__WHAT YOU WILL DO__. What appears from the first line of the data below through the line containing "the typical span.", both included, should be copied exactly, and nothing else.

-- SUPPLIED INFORMATION follows --

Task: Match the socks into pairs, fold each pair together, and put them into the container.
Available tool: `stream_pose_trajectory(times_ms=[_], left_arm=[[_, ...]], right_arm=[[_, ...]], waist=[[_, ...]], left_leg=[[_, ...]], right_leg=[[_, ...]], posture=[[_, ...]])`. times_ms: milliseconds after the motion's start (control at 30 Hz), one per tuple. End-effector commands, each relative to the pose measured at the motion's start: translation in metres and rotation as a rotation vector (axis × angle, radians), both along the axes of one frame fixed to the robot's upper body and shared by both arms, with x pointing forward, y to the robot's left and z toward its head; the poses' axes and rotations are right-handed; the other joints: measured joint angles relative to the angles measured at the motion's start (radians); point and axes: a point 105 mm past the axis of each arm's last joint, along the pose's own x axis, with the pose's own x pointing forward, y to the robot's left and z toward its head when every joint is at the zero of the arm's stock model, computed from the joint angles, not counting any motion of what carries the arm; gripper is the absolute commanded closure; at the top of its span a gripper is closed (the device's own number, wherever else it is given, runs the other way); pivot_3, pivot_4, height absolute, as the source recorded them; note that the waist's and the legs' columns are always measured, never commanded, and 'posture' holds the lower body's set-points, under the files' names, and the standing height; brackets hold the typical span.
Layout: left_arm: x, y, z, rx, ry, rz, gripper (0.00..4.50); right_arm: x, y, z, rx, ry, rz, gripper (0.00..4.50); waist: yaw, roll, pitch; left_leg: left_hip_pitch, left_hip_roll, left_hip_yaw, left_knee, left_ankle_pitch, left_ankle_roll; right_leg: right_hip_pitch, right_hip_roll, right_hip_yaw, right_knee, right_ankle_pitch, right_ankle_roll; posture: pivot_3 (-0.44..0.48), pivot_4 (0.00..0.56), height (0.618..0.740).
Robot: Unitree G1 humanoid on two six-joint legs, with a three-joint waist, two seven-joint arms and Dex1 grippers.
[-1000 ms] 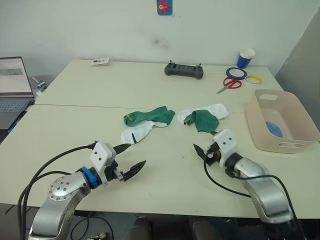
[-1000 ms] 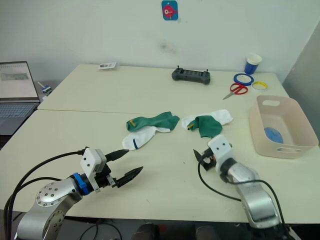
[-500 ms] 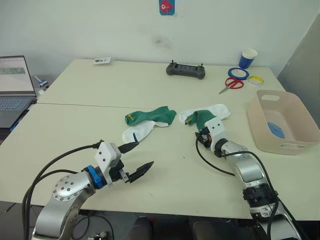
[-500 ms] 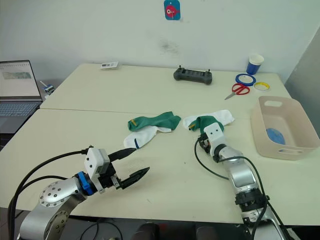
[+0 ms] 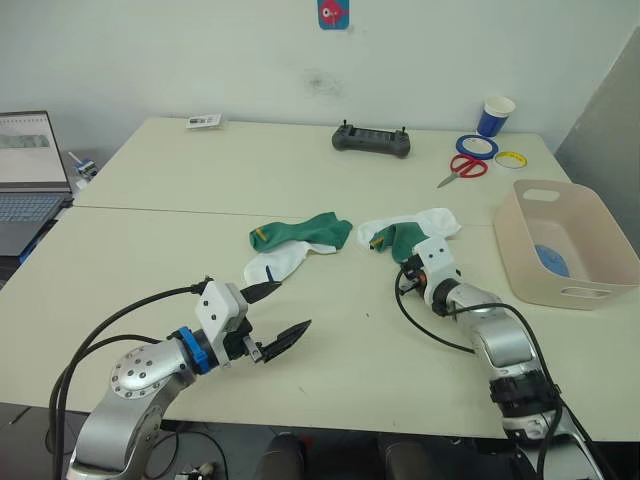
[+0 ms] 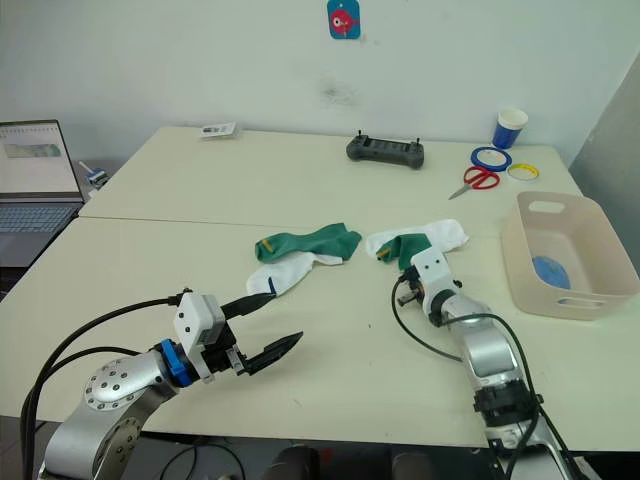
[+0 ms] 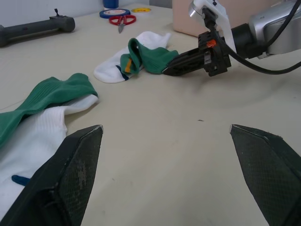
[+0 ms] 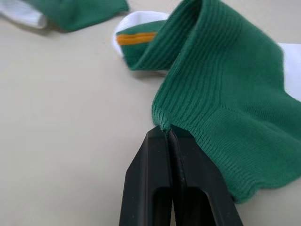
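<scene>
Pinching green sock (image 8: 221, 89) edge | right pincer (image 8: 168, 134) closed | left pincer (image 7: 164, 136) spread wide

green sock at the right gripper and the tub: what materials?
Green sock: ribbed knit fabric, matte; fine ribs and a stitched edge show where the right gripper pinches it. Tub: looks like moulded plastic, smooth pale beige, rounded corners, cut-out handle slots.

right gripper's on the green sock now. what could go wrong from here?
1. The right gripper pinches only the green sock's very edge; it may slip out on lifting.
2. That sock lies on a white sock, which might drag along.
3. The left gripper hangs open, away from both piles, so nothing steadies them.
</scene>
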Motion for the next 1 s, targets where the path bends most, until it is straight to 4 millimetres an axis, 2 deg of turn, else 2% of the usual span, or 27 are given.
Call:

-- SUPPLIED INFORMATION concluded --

__RESPONSE FOR THIS EXERCISE__.
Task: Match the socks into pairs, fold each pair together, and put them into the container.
Available tool: `stream_pose_trajectory(times_ms=[_], left_arm=[[_, ...]], right_arm=[[_, ...]], waist=[[_, ...]], left_leg=[[_, ...]], right_leg=[[_, ...]], posture=[[_, ...]])`. times_ms: milliseconds after the motion's start (control at 30 Hz), one per tuple. End-effector commands, each relative to the pose measured at the motion's start: translation in metres and rotation as a rotation vector (axis × angle, radians), both along the axes of one frame fixed to the robot's upper body and shared by both arms, with x pointing forward, y to the robot's left and z toward its head; the poses' axes and rotations are right-handed; the other joints: measured joint angles relative to the angles measured at the motion's start (radians); point and axes: a point 105 mm past the axis of each arm's last joint, along the pose's own x axis, with the pose's own x pointing forward, y to the robot's left and z toward its head when every joint is at the zero of the arm's stock model, computed from the joint angles, not counting any motion of what carries the arm; gripper is the absolute commanded closure; at the top of its span a gripper is closed (the device's own number, wherever else it is given, runs the other way); pivot_3, pivot_4, height absolute, as the source recorded them; note that the waist's and the legs' columns are always measured, never commanded, and 'posture' holds the lower body's set-points, under the files' names, and the standing height; brackets hold the typical span.

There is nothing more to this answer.